ネタばれせずにCINEるか

かなり悪いオヤジの超独断映画批評。ネタばれごめんの毒舌映画評論ですのでお取扱いにはご注意願います。

トーク・トゥ・ハー

2008年07月20日 | ネタバレなし批評篇
「オール・アバウト・マイ・マザー」に続くアルモドバル監督の女性讃歌と聞いて本作品を見たが、この映画の主人公は植物人間になってしまった女を愛する2人の孤独な男だ。フリーライターのマルコは、別れ話を切り出される直前に恋人の女闘牛士が事故に合ってしまい昏睡状態に。母の介護を20年間続けていた看護士ベニグノは、交通事故で植物人間になってしまったアリシアの介護をもう4年間も続けている。同じ境遇の2人の間にいつしか友情が芽生えていくが・・・。

マッサージをしながら意識の戻らない女に、昨日観た演劇や映画の話をして愛をつむいでいくベニグノ。これほど悲しい片想いを他にあまり見たことがない。ある事件がおきたことからベニグノは投獄され、アリシアから引き離されてしまう。獄中のベニグノから頼まれアリシアの調査をするマルコは<奇跡>に遭遇することになるが、関係者から口止めされベニグノにその<奇跡>を伝えることができない。
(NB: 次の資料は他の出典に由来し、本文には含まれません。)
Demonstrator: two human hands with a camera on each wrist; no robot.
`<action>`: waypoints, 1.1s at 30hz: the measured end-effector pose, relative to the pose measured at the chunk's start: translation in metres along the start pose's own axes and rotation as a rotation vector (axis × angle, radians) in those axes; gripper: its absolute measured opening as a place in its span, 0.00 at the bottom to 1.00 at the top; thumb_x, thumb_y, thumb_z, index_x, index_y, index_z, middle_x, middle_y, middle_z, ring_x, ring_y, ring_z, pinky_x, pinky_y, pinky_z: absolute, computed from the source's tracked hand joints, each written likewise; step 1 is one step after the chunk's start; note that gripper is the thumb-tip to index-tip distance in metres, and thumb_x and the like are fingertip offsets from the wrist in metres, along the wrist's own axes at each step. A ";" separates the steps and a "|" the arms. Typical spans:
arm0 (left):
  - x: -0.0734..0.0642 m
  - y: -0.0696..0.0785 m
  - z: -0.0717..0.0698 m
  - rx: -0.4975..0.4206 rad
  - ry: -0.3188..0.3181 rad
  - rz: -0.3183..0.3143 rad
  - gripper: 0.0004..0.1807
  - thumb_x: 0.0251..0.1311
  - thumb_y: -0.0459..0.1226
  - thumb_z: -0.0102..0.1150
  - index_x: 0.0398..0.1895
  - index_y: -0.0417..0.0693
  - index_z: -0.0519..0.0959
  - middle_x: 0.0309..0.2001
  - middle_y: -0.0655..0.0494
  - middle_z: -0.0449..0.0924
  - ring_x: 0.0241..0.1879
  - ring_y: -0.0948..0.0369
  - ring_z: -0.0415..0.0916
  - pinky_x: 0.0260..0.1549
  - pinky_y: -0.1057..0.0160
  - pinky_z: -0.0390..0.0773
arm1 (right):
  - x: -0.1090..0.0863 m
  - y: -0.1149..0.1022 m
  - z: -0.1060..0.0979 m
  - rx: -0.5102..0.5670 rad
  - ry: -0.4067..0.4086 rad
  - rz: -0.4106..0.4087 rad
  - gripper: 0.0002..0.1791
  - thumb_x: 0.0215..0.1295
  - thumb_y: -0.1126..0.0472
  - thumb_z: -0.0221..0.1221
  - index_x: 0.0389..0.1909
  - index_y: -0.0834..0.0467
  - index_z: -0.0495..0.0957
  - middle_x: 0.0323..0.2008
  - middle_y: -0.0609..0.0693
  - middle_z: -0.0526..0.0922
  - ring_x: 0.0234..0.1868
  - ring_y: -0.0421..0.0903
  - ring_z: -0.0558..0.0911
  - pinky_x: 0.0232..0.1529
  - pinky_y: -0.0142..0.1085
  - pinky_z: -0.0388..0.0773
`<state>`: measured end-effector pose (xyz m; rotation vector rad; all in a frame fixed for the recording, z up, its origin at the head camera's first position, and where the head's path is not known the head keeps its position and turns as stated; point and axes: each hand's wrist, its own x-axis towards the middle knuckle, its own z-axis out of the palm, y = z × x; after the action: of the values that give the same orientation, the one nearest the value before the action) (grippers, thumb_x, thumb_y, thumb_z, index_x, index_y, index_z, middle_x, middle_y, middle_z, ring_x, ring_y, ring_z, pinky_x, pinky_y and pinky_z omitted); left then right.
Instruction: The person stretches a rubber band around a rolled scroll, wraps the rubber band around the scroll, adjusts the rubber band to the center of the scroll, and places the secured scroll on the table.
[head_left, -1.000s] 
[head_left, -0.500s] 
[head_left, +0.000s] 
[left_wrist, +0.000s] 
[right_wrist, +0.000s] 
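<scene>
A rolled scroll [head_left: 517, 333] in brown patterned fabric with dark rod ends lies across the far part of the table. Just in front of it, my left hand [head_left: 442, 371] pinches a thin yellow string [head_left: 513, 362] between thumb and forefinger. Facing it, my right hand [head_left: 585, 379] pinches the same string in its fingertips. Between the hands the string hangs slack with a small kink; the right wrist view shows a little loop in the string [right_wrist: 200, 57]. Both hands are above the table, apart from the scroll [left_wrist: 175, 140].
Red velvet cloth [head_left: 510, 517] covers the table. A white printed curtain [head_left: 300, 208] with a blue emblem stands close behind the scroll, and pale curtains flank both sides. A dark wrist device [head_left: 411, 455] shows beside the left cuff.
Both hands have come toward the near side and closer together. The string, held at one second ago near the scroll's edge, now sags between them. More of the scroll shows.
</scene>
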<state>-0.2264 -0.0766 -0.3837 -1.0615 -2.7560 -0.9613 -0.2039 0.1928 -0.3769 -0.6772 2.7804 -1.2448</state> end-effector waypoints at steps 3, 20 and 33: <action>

「オール・・・」でもそうだったが、アルモドバル監督は作品の中で<演劇>を見せるのが大好きなようだ。本作品にも実際の演劇シーンかいくつか登場するが、<ロミオとジュリエット>を連想させるクライマックスの悲劇におそらく観客は言葉を失うだろう。ロミオの存在さえ知らないジュリエットは後を追うことはないが、新しい恋を予感させるラストによって、孤独な男たちは救いの手を差し伸べられたのだ。